Jones has personal assets of about $9 million, according to recent financial filings in court. Free Speech Systems has about $6 million in cash and about $1.2 million in inventory, according to J. Patrick Magill, the court-appointed restructuring manager who will run the company during bankruptcy.

During Friday’s hearing, attorneys for the Sandy Hook families reiterated claims that Jones illegally misappropriated millions of dollars before and during the bankruptcies and questioned why he sent his audience to his father’s website. The families have a lawsuit pending in Texas accusing Jones of illegally misappropriating money, which he denies and says they will continue their efforts to get the money back.

Jones and Free Speech Systems filed for bankruptcy in 2022 after relatives of many victims of the 2012 school massacre that killed 20 first-graders and six teachers in Newtown, Connecticut, won more than $1.4 billion in damages in Connecticut and $49 million in Texas.

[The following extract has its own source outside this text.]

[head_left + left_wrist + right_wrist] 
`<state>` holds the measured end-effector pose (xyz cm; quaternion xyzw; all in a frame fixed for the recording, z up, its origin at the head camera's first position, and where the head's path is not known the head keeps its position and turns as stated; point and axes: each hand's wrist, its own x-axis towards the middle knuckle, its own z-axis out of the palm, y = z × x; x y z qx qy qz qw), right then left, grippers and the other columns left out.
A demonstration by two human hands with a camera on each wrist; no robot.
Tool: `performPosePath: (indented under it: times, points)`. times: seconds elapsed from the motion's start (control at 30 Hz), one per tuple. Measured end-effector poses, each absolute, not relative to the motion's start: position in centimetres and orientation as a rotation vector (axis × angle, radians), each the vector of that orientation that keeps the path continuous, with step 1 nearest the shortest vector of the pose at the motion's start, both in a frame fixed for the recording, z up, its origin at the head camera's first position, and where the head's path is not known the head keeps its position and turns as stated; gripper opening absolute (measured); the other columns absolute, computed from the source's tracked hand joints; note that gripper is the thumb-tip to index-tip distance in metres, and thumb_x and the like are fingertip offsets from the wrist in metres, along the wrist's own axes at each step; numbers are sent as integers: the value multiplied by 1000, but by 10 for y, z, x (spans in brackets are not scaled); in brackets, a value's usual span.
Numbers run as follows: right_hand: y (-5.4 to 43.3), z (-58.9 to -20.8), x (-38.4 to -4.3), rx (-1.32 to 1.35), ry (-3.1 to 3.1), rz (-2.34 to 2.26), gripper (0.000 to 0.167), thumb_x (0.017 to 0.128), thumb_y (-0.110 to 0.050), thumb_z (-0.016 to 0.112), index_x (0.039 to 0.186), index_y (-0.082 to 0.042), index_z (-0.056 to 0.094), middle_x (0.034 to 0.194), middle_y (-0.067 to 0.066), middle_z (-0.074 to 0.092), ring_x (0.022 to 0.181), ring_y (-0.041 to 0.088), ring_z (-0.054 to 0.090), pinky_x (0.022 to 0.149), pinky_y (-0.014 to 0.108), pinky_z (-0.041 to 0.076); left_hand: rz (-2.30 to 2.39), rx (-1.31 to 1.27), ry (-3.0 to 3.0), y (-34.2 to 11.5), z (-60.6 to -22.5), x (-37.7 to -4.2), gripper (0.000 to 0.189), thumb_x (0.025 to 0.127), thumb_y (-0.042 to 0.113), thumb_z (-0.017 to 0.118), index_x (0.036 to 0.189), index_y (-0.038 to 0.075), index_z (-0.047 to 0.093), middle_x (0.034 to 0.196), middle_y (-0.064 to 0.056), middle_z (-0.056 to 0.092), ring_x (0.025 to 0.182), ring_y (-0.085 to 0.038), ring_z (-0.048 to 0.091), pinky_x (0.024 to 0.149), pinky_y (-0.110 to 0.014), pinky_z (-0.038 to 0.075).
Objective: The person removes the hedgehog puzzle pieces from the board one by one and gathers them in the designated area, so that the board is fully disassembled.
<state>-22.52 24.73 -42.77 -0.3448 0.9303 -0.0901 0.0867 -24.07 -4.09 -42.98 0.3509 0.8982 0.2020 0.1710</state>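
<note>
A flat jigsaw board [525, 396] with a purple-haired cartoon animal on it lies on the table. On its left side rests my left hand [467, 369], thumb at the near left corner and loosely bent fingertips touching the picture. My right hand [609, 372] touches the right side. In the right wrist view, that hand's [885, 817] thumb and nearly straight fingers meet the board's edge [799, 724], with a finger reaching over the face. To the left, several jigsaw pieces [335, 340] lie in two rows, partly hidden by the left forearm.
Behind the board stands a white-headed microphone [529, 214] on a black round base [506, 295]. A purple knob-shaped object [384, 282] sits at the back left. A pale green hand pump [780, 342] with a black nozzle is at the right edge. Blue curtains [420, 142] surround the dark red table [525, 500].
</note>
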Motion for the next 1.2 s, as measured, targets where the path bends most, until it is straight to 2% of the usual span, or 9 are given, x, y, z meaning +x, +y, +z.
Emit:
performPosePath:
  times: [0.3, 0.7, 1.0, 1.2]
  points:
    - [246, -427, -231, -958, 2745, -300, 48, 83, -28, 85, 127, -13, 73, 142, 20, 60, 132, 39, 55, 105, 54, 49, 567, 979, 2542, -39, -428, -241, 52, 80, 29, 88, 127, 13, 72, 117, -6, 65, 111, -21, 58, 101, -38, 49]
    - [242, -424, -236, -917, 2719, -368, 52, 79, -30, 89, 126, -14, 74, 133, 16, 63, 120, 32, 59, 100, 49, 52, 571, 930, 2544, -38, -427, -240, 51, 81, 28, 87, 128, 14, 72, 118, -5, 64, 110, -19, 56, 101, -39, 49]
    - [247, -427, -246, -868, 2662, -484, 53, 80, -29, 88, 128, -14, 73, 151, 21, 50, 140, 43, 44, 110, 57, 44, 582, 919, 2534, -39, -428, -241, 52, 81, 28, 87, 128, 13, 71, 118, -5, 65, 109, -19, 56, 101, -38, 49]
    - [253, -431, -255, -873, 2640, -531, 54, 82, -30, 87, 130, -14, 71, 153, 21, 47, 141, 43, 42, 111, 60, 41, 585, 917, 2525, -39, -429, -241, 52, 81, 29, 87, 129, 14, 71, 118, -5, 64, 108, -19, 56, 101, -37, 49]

Relatives said they were traumatized by Jones’ comments and the actions of his followers. They have testified to being harassed and threatened by Jones’ followers, some of whom personally confronted the grieving families, saying the shooting never happened and their children never existed. One parent said someone threatened to dig up his dead son’s grave.

Jones has appealed the verdicts in state court.

The families in the Connecticut suit, including relatives of eight dead children and adults, had asked that Free Speech Systems’ bankruptcy proceedings also be converted to liquidation. But the parents in the Texas suit – whose child, 6-year-old Jesse Lewis, died – wanted the company’s lawsuit dismissed because it would speed up the collection of Jones’ debts to them.

The company’s lawyers filed documents showing that the company favored liquidation, but attorneys in Jones’ personal bankruptcy case wanted the judge to dismiss the company’s lawsuit.

Collins reported from Hartford, Connecticut.